Wednesday, June 4, 2025

3 Women (Robert Altman, 1977)

Sissy Spacek and Shelley Duvall in 3 Women
Cast: Shelley Duvall, Sissy Spacek, Janice Rule, Robert Fortier, Ruth Nelson, John Cromwell, Sierra Pecheur, Craig Richard Nelson, Maysie Hoy, Belita Moreno, Leslie Ann Hudson, Patricia Ann Hudson. Screenplay: Robert Altman, Patricia Resnick. Cinematography: Charles Rosher Jr. Art direction: James Dowell Vance. Film editing: Dennis M. Hill. Music: Gerald Busby. 
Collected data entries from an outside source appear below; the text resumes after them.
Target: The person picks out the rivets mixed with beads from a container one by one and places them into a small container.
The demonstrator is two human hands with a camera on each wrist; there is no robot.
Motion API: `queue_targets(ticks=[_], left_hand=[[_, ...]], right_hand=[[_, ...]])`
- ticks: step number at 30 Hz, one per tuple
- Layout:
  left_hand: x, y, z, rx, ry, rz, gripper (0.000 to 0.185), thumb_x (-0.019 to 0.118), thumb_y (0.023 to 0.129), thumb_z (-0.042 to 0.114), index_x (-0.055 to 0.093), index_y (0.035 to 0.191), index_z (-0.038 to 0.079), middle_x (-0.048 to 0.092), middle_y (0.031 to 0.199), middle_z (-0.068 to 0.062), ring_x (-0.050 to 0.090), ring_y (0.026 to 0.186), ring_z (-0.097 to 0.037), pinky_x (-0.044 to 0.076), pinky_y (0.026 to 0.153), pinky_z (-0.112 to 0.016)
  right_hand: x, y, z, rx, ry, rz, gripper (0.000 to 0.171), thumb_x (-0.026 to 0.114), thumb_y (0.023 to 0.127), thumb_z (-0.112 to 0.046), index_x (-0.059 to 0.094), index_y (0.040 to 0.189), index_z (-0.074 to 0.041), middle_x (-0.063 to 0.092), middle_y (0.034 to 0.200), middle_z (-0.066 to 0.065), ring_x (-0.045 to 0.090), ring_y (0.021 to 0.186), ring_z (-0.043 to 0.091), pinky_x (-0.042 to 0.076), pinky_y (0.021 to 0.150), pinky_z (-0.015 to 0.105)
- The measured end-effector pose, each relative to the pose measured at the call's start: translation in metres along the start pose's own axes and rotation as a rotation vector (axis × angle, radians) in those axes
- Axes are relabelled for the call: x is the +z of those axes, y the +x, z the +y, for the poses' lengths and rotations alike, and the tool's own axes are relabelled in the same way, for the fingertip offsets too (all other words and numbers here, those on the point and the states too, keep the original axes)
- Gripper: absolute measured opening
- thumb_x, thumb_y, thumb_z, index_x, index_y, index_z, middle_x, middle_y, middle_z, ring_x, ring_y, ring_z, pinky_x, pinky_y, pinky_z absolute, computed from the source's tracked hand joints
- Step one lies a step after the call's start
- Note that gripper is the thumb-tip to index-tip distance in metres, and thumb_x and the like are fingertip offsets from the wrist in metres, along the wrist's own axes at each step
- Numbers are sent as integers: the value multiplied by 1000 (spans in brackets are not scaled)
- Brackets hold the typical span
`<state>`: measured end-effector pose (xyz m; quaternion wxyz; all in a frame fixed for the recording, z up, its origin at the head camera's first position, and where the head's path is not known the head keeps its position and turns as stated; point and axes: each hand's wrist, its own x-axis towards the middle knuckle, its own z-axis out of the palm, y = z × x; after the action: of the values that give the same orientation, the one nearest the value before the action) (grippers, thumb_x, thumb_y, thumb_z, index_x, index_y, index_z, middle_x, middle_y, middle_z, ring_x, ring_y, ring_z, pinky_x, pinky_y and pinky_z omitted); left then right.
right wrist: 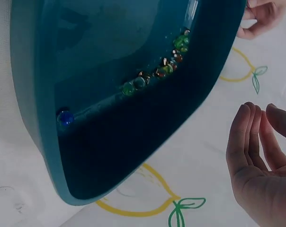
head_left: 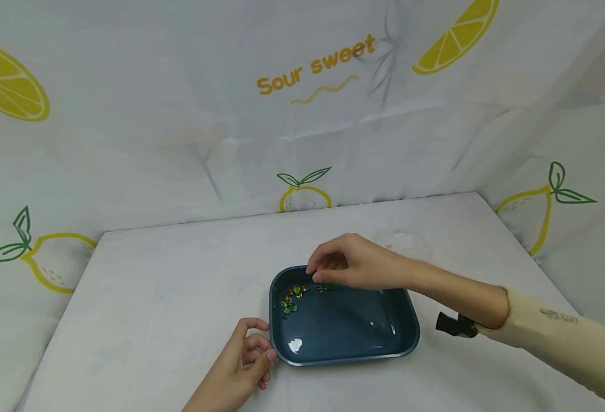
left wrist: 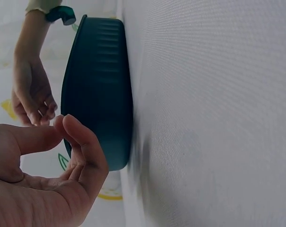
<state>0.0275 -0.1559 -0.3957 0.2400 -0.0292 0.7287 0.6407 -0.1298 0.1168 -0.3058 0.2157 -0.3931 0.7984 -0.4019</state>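
Observation:
Flat on the white table sits a dark teal rectangular tray [head_left: 343, 361]. Green and amber glass marbles [head_left: 290, 303] line its far left inside edge. A blue marble [right wrist: 66, 117] lies apart from them by the wall in the right wrist view. My left hand [head_left: 242, 357] is at the tray's left side, thumb and bent fingers touching the outer wall near the rim. Over the far rim hovers my right hand [head_left: 356, 263], fingers bent downward above the marbles. In the right wrist view a gap shows between its thumb and fingers [right wrist: 247, 137], with nothing in it.
A clear, see-through container [head_left: 405, 243] stands behind the right forearm at the back right. White cloth [head_left: 178, 143] printed with lemons hangs behind and beside the table. A black strap [head_left: 455, 325] is on the right arm, below a pale sleeve [head_left: 549, 326].

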Motion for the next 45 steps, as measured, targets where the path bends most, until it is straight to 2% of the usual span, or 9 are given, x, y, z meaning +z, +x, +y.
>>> queue_targets(ticks=[9, 14, 27, 38, 45], left_hand=[[-1, 0, 2, 7, -8, -10, 49, 62, 109, 8, 31, 147, 3, 65, 104, -13, 63, 74, -16, 57, 66, -25], [-1, 0, 2, 17, 0, -14, 49, 62, 109, 8, 31, 146, 3, 65, 104, -13, 63, 74, -15, 57, 66, -25], [-1, -1, 1, 26, 9, -24, 47, 61, 109, 8, 31, 145, 5, 64, 104, -12, 63, 74, -15, 57, 67, -25], [-2, 1, 0, 40, 13, -38, 48, 59, 110, 8, 29, 146, 3, 64, 104, -12, 64, 75, -12, 57, 68, -25], [-1, 1, 0, 44, 7, -30, 48, 59, 108, 6, 29, 146, 3, 63, 105, -13, 63, 75, -12, 57, 68, -25]], right_hand=[[12, 12, 1, -40, 1, -61, 11, 77, 101, -11, 78, 111, -9, 79, 98, 2, 69, 83, 4, 62, 79, 25], [16, 18, 2, -42, 10, -85, 12, 77, 101, -11, 79, 112, -9, 80, 98, 1, 68, 83, 2, 63, 79, 26], [31, 33, 6, -59, 37, -184, 14, 76, 100, -7, 78, 113, -2, 81, 97, 11, 70, 81, 3, 61, 76, 22], [45, 44, 12, -21, 11, -280, 13, 75, 101, -8, 77, 112, 0, 82, 96, 13, 63, 72, -4, 54, 68, 17], [49, 47, 11, 40, 6, -310, 13, 76, 100, -8, 77, 111, -1, 81, 94, 12, 62, 69, -3, 52, 67, 15]])
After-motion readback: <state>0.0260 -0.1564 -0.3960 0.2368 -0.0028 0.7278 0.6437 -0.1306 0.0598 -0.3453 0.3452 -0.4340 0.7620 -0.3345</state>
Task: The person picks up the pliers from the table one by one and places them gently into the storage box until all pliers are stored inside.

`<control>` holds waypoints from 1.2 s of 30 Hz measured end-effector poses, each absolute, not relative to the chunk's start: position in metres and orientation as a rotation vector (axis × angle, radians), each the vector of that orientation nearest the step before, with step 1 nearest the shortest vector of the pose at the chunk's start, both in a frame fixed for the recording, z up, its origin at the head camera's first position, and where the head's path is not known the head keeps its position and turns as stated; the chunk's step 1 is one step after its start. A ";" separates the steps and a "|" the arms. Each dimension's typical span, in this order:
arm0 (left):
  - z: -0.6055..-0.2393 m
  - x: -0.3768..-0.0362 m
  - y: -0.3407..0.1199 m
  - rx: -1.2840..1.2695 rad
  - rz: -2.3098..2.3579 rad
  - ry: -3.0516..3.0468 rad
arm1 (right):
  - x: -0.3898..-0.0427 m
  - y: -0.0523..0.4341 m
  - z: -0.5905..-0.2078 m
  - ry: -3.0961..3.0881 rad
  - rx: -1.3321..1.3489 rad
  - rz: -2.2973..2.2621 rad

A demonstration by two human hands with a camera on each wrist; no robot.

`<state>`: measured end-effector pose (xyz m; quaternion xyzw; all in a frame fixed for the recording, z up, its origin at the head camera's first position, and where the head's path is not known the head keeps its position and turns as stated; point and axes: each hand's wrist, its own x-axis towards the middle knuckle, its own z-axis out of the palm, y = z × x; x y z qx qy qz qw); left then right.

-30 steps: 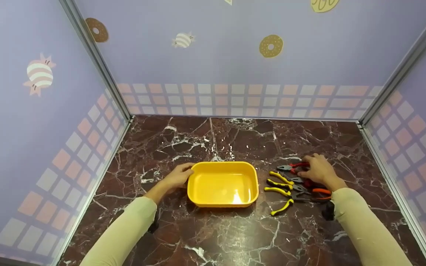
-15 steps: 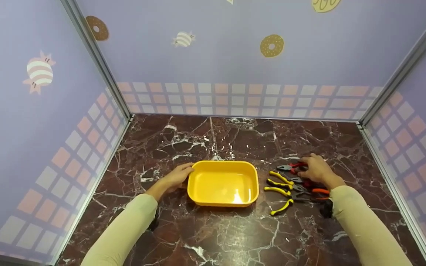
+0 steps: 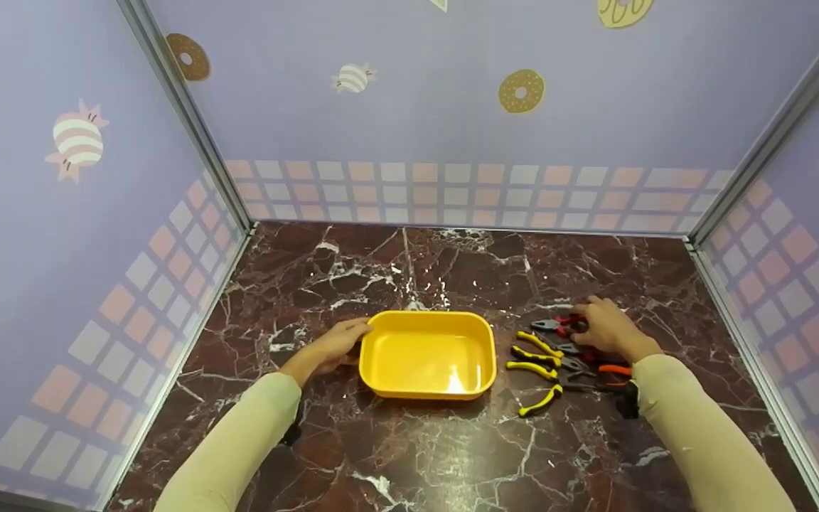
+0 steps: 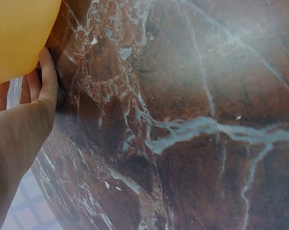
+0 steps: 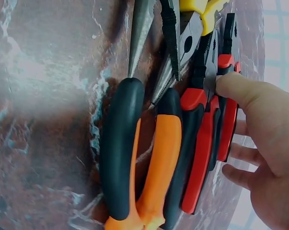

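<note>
A yellow plastic bin stands in the middle of the dark marbled surface. My left hand rests against its left wall, fingers fairly straight along the outside; in the left wrist view, part of the bin hides some fingertips. To the right, my right hand pinches the farthest red-handled pliers, thumb on one side and fingers behind. These pliers lie on the surface, their grey head pointing left. Beside them are a second red-and-black pair and orange-and-black pliers.
Several yellow-and-black handles lie between the bin and my right hand, their metal heads overlapping the other pliers. Patterned purple panels enclose the surface at the back and both sides.
My right hand has shifted very slightly left at the red-handled pliers. The bin and my left hand stay almost where they were.
</note>
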<state>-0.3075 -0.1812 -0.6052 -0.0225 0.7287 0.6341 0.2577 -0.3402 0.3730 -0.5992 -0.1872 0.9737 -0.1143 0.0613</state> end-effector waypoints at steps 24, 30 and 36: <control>-0.606 -0.306 -0.182 -0.085 1.726 1.993 | -0.346 0.370 -0.592 3.001 -0.478 -0.165; -0.608 -0.309 -0.183 -0.079 1.715 1.974 | -0.347 0.371 -0.591 3.004 -0.524 -0.130; -0.608 -0.310 -0.185 -0.091 1.699 1.978 | -0.347 0.372 -0.591 3.035 -0.570 -0.236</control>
Coleridge claimed that he wrote the poem "Kubla Khan" after he had an opium-induced dream. Robert Altman said that he made the film 3 Women after a dream in which he was making a movie with Shelley Duvall and Sissy Spacek, but he didn't specify what might have induced the dream. There's no stately pleasure dome in 3 Women, which takes place in a bleak little town in the California desert that, as several people comment, looks like Texas. Duvall plays Millie, who works in a rundown spa helping elderly people and invalids in and out of the therapy pool and the hot tubs. She's asked to train a newcomer named Pinky (Spacek), a naive young woman who, like her, is from Texas and is also named Mildred. Pinky is awed by the more worldly Millie, and soon becomes her roommate in a small apartment complex owned by Edgar Hart (Robert Fortier) and his pregnant wife, Willie (Janice Rule), who also run a shabby bar called Dodge City. Eventually, tensions develop between the meek Pinky and the pretentious Millie, whom everyone else laughs at behind her back, and when Millie suggests she move out, Pinky attempts suicide by jumping off the apartment balcony into the swimming pool. She survives, spends some time in a coma, and awakes with a distinct personality change. Although the film largely focuses on Millie and Pinky, the third woman, Willie, who is an artist, plays a major role in their story and its somewhat eerie denouement. Critics praised 3 Women, and many think it's one of Altman's best films. It veers off onto the fringes of the surreal, enhanced by Gerald Busby's spiky score. Spacek and Duvall improvised much of their dialogue, including Millie's very funny "dinner party" menu made up of recipes from magazine ads for processed foods, with "pigs in a blanket" serving as entree.